» WHAT TO PRODUCE: After dropping the pictures, give again exactly the lines of the data from its first line through the line with "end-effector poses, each", which is included as well.

» INFORMATION PROVIDED:
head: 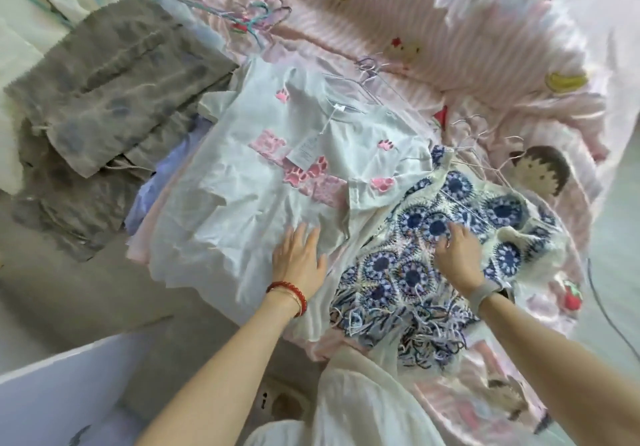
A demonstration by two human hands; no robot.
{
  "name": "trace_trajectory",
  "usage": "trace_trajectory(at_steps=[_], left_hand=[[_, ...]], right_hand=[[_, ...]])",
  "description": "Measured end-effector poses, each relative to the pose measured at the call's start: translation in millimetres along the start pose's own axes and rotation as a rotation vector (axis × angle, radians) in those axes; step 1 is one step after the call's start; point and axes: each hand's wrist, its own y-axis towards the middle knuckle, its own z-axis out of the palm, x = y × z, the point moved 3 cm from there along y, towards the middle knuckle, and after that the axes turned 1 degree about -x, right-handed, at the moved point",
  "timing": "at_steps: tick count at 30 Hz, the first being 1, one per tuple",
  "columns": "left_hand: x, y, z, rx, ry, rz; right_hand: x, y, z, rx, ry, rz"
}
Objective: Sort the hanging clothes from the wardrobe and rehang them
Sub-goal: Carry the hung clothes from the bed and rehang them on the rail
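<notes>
Both bare forearms reach in from 6 o'clock toward 12. Left hand [299, 258] lies flat, palm down, fingers straight and together, red bead bracelet at the wrist. Right hand [457, 251] at 3 o'clock of it, fingers curled down, grey band on wrist.

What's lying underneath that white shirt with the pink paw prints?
Beneath the white paw-print shirt, edges of a lilac garment and a pale pink garment stick out on its left. The rest of the stack is covered. The left hand rests flat on the shirt.
</notes>
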Motion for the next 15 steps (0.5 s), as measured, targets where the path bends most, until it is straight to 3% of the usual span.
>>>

» EXERCISE RESULT:
head: 
A demonstration by two human hands; no robot.
{
  "name": "trace_trajectory",
  "usage": "trace_trajectory(at_steps=[_], left_hand=[[_, ...]], right_hand=[[_, ...]])",
  "description": "Measured end-effector poses, each relative to the pose measured at the call's start: translation in millimetres along the start pose's own axes and rotation as a rotation vector (axis × angle, radians) in those axes; step 1 is one step after the call's start; point and axes: each hand's wrist, its own y-axis towards the middle knuckle, its own z-axis out of the palm, x = y × z, the point moved 3 cm from there along y, towards the middle knuckle, and after that the axes turned 1 degree about -x, right-handed, at the moved point",

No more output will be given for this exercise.